Archive for April, 2012

April 21, 2012

Just Capital! The Blogspedition Heads to Washington, DC

This coming week I get to appreciate our nation’s capitol yet again on an annual trip I make as part of a community delegation to meet with our federal elected officials, their staff, and various agencies on behalf of Spokane priorities.

Since these include projects of the university where I head up communications and public affairs I’m working while I’m there, but the schedule does have some gaps that may permit me to check out the Capital Bikeshare program or rent a bike from a local shop and pedal up and down the Mall a bit. I usually walk myself into the ground squeezing in museum visits between meetings–a bike would make it all so much easier and more efficient!

Meanwhile, as with my trip to New York City in February, I’m doing a blogspedition round-up in honor of the trip. I’ll also share some impressions of the biking the way I did for the Big Apple.

Washington, DC, has a number of active bloggers, and without further ado, here they are!

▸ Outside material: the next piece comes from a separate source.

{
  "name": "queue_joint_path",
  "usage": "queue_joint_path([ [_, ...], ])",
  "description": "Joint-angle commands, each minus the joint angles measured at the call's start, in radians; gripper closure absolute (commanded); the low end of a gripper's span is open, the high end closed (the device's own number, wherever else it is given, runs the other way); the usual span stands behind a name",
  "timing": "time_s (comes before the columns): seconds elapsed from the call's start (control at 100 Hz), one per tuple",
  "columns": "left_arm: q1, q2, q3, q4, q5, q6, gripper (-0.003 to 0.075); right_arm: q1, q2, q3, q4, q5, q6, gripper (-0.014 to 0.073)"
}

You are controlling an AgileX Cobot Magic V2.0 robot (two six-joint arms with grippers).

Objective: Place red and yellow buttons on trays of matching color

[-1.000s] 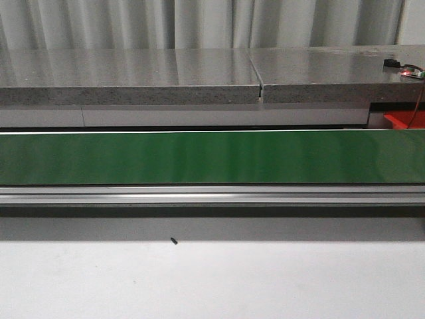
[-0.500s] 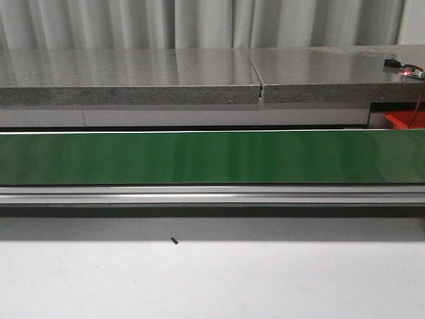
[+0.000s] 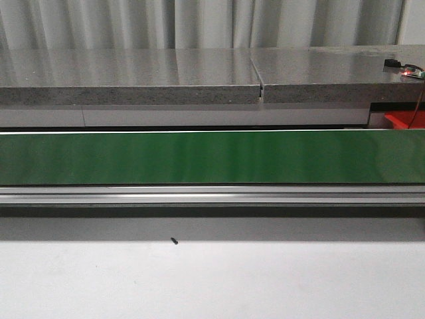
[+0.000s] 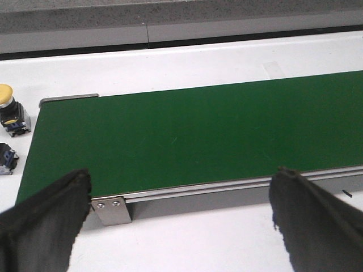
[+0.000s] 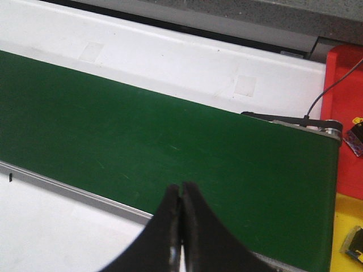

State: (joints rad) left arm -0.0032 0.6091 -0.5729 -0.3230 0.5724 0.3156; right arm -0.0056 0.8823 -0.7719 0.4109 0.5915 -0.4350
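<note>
- The green conveyor belt (image 3: 212, 157) runs the full width of the front view, with a white table surface (image 3: 212, 279) in front of it and a grey stone-look ledge (image 3: 133, 76) behind; neither arm shows in that view.
- A small dark speck (image 3: 174, 241) lies on the white table near the belt's front rail.
- The left gripper (image 4: 178, 218) hangs over the front edge of the belt near its left end, released: its two dark fingers (image 4: 45, 218) stand wide apart with nothing between them.
- A yellow button (image 4: 10, 107), a yellow cap on a dark body, sits on the white table just beyond the belt's left end, apart from the belt.
- A second dark button body (image 4: 7, 158) lies on the table just in front of the yellow one, cut off by the picture edge; its cap colour cannot be told.
- The right gripper (image 5: 181, 226) is clenched, its fingertips pressed together with nothing held, above the belt's front edge near the right end.
- A red tray (image 5: 343, 113) stands just past the belt's right end, with a thin black cable (image 5: 332, 88) crossing it.
- A yellow tray (image 5: 347, 232) adjoins the red one on its front side; a small dark object (image 5: 354, 242) rests in it, too cropped to name.
</note>
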Motion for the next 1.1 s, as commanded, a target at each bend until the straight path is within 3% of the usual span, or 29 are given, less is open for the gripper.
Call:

  • A Girl and Her Bike: Kate is keeping up with her 30 Days of Biking riding and posting here and at Tales from the Sharrows too. You can catch up with her via Twitter at @girlonabikedc. What you may not learn unless you dig a bit more is that she’s a DC police officer and once got hit on her bike by a guy who did it deliberately, then tried to get away with it. Bad idea. That particular post has great advice in case you’re involved in a hit and run, by the way. (Hint: The police arrest drivers, not cars; go ahead and memorize the license plate if you can but get a really good look at the driver and passengers first.)
  • Bicycling to Work: Char blogs about her 14-mile daily round trip into DC with stories about chains, reflective vests, and all that good commute stuff.
  • CAWES Cycling: Racers with nicknames like Princess Leah, Raspa, Grizzly, and Lemming blog here about their experiences trying to move up in category, win, or just survive, and their work to support the IM Able Foundation, which works to inspire “all individuals, disabled and able-bodied, realize the potential to go further and push harder than their preconceived limits.” (I’m heading over to post a link about this on the Veterans’ Day post I wrote about groups and efforts like this.)
  • Chasing Mailboxes: She’s @gypsybug on Twitter and she rides some seriously crazy mileage in addition to commuting!
  • Mastering the Uphill Shift: @BloomingCyclist tells it like she sees it, including stories of those times when a ride doesn’t turn out all that great. She also hangs out on Tumblr at The Uphill Shift, where you’ll find a big set of photos of male bike-racing hotties. Enjoy!
  • Pedal ‘n’ Purl: @nikki_d bikes and knits, a combination I run across frequently in these blogs (hey, that would make for a great blogspedition! Coming soon.) and writes about her canning over at Gin and Pickles (getting pickled more than one way?).
  • Sticky Femme: Her Tumblr site mostly consists of very happy photos of dates with her sweetie and mentions of fabulous restaurants. This is a key site for me since I’m going to be eating out a lot this coming week! She’s @stickyfemme on Twitter.
  • Where the Bike Takes Me: It’s defunct (last post in 2009) but I’m capturing it here for posterity. It may symbolize a stat I just got from Andrea (soon to be a guest blogger here!), that 95% of all personal blogs are abandoned. It’s just possible that the final post’s reference to an “ever-growing belly” means that motherhood took over blogging time….
  • Will Bike for Change (or Pie!): My favorite title of all of these! She offers up a great mix of ride reports and passionate advocacy, and who doesn’t love pie? I’m thinking we’re long-lost sisters. She’s @willbikeforchange on Twitter.

Related Reading

Your Turn

  • Do you have any travel plans coming up?
  • Do they involve riding a bike?
  • Have any special requests for a blogspedition? Doesn’t have to be geographical–could be thematic (like the knitting bikers/biking knitters one mentioned above) or based on anything I might be able to tease out of the list.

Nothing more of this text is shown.